The question is not how much can we do? But, how much do we want to do? There is so much that can be done to help a surviving family and our officers and their families when an officer dies from any cause, but especially in the line-of-duty. So I think the real question we need to ask ourselves is, “How much do we want to do?”
I was the funeral coordinator for a large agency, over 9,500 sworn, and I had the staff and resources to do everything we wanted to do. We had officers die on a far too regular basis. We became good at our job of burying them. We provided the surviving family, both immediate and extended family members, with all the support and services, and resources available. We supported the agency members and insured they had access to all the services and resources they needed. We offered the same support, services, and resources to the officer’s families. We did everything we could.
At my seminars I often meet officers who share that they have never had a death and wonder how prepared they really need to be. Will having a comprehensive protocol on file and maybe some resource material available be sufficient? If nothing happens, yes.

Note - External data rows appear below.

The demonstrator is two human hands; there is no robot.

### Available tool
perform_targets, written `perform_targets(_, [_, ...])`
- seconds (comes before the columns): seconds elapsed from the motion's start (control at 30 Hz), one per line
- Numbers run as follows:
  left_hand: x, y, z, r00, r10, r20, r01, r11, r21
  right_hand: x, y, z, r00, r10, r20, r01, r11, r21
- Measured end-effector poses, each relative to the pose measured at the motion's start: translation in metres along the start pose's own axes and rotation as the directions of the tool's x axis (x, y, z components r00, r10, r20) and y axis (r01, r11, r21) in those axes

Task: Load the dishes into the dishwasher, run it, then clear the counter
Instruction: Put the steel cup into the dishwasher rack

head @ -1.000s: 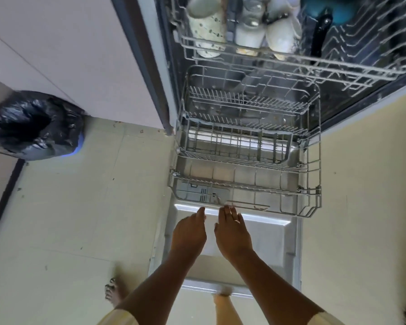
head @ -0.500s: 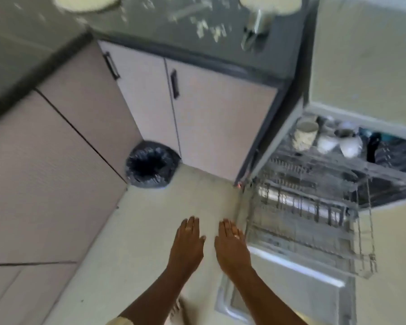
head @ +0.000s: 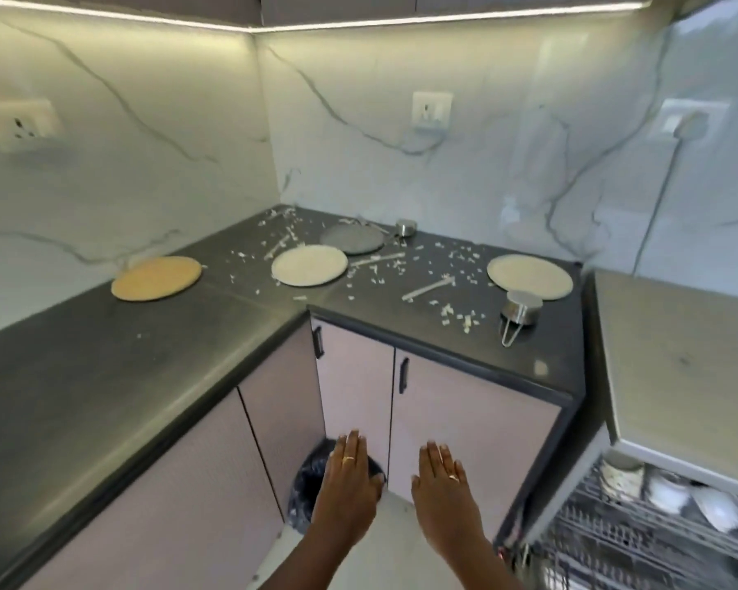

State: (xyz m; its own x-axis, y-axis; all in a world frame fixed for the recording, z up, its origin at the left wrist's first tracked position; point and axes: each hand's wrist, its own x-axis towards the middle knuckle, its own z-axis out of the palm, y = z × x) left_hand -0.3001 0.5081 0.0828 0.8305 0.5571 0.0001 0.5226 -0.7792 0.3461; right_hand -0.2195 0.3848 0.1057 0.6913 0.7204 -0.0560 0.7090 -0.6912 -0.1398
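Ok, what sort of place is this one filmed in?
A home kitchen, most likely: an L-shaped dark countertop with used plates and food scraps, marble-look backsplash with wall sockets, and an open dishwasher holding cups.

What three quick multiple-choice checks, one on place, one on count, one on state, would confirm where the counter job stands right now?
1. Where does the yellow plate lie?
A. on the left run of the counter
B. in the dishwasher rack
C. on the floor

2. How many round plates are on the counter?
A. two
B. four
C. six

3. What are the left hand and right hand doing?
A. each holds a plate
B. both are empty, fingers spread
C. one grips a cup

Answers: 1 A, the yellow plate sits apart from the others on the left stretch of dark counter. 2 B, yellow, white, grey and another white one near the right end. 3 B, both palms face down in front of the cabinet doors with nothing in them.
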Motion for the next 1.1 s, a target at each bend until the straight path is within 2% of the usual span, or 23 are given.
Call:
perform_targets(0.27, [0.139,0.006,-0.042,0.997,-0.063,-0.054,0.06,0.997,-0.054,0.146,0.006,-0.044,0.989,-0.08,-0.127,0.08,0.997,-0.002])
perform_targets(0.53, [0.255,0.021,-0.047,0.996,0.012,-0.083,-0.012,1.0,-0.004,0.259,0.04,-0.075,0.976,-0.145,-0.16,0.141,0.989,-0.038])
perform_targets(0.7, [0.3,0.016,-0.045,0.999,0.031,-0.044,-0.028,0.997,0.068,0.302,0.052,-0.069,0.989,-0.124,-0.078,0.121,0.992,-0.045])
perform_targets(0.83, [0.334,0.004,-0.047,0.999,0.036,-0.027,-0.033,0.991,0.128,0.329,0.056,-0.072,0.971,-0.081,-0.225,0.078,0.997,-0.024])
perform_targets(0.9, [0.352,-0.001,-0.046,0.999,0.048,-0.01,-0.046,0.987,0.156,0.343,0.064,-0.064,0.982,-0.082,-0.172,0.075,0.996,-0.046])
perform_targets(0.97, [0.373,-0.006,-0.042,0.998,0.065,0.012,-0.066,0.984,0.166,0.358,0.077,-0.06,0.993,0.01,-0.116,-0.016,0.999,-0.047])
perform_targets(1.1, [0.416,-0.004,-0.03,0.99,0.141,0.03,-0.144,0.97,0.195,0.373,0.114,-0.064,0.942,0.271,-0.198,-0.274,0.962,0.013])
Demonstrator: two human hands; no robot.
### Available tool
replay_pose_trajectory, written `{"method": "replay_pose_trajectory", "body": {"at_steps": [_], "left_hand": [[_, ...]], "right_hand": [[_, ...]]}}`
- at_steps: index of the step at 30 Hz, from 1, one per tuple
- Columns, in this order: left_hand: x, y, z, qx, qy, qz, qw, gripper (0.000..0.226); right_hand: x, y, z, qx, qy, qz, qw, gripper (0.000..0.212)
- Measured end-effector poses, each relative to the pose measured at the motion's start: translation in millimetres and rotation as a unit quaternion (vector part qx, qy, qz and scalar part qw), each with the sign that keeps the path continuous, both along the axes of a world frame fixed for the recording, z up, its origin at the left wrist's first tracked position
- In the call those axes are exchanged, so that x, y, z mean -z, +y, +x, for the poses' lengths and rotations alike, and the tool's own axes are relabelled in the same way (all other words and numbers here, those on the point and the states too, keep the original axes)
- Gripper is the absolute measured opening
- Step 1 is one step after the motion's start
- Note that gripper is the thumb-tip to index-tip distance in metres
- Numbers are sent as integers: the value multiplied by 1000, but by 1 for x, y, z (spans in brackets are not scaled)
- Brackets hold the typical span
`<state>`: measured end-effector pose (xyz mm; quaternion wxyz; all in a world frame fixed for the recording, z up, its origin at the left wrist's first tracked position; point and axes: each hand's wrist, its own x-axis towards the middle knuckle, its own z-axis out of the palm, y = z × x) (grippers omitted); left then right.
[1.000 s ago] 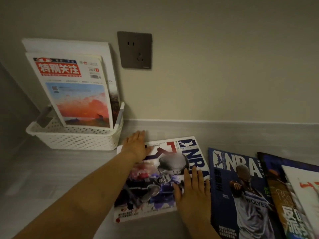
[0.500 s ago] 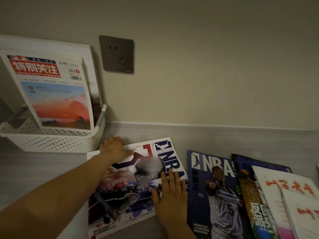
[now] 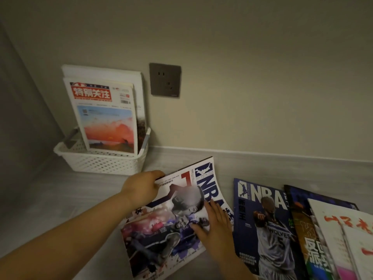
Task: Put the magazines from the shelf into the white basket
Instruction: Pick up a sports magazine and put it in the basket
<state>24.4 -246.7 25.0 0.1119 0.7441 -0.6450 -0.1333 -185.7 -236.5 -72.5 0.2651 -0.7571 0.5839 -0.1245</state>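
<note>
A white NBA magazine (image 3: 171, 225) lies on the grey shelf with its far end curled upward. My left hand (image 3: 141, 188) grips its top left corner, fingers wrapped over the edge. My right hand (image 3: 216, 225) presses flat on its right side. The white perforated basket (image 3: 101, 162) stands at the back left against the wall, with a red-titled magazine (image 3: 105, 118) upright in it and another white one behind. To the right lie a blue NBA magazine (image 3: 262, 225), a dark one (image 3: 308, 235) and a white one with red script (image 3: 347, 235), overlapping.
A grey wall socket (image 3: 165, 80) sits above and right of the basket. A side wall closes the shelf at the left. Bare grey shelf surface (image 3: 60, 199) lies in front of the basket.
My left hand has closed on the white NBA magazine's top corner and lifted that end off the shelf. My right hand stays on its right side. The camera view shifted.
</note>
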Motion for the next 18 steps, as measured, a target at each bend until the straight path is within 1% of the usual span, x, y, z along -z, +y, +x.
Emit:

If a death occurs and you want to do things right, yes. We always do things right. But if you want to do things not only right but best, then it will take more commitment, preparation and work.
To be prepared means to have someone assigned as the agency’s funeral coordinator. Someone who will learn what this means, study the protocol and resource material, seek out training, improve the program, be an active participant in the planning process, be an integral part of the management team responsible for responding to a death, and be supported by the agency executive and command staff. Then the funeral coordinator can be prepared to do all that they want to do, which is all that can be done.
There should never be a question of what should be done, but only how much do we want to do, which is how much can we do. The “how much” will often be determined by how much everyone involved, the surviving family, officers, and the officers families, will accept. It is not determined by the funeral coordinator.
So how prepared do you want to be? Only you can answer that question.
If not you, who?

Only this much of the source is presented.